- Directed by: James Lee
- Produced by: James Lee
- Starring: Emily Lim; Lim Mei Fen;
- Music by: Nick Davis
- Production company: Kuman Pictures
- Distributed by: mm2 Entertainment
- Release date: April 18, 2019 (Malaysia);
- Running time: 1 hour 27 minutes
- Country: Malaysia
- Language: Mandarin

= Two Sisters (2019 film) =

2019 Malaysian psychological horror film

Two Sisters (姐妹) is a 2019 Malaysian Mandarin-language psychological horror film by James Lee. The film follows two sisters who reunite after one of them is discharged from the asylum. As they move back to their abandoned haunted family house, a tragic family secret unfolds.

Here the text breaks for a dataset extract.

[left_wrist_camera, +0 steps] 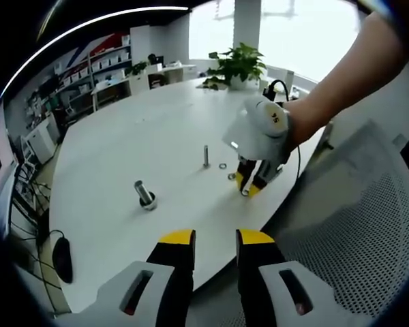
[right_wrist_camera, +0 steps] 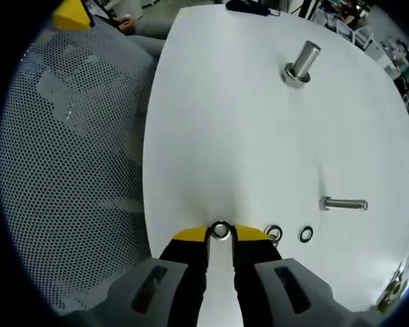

It was released on 18 April 2019 in Malaysia. The film's score, written by composer Nick Davis, won the award for Best Original Score at the 30th Malaysian Film Festival in 2019.

==Plot==
Following younger sister Mei Yue's release from an asylum, she is released into the care of her older sister Mei Xue. Together they move back to their abandoned family house. When Mei Yue starts seeing unexplained things, she begins to question if she is losing her mind again. Is their house is actually haunted? At the same time, the two sisters harbor a dark and tragic family secret from the past, which soon begins to unfold after their return.

== Cast ==
- Emily Lim as Mei Xi, older sister
- Lim Mei Fen as Mei Yue, younger sister
- Joyce Harn
- Angelyna Khoo
- Kym Tan
- Venice Ng
- Adery Chin
- Chai Zi
- William Boo
- Paige Chan
- Julianne Tan
- Mike Chuah
- Tan Li Yang

==Production==
The film production was reportedly relatively low, with RM300,000. It is the first film by Kuman Pictures, a film production house founded in 2018 which produces low-budget horror and thriller films.

==Reception==
Asian Movie Pulse said the film "has some minor flaws but still manages enough to like that it’s entirely watchable and enjoyable."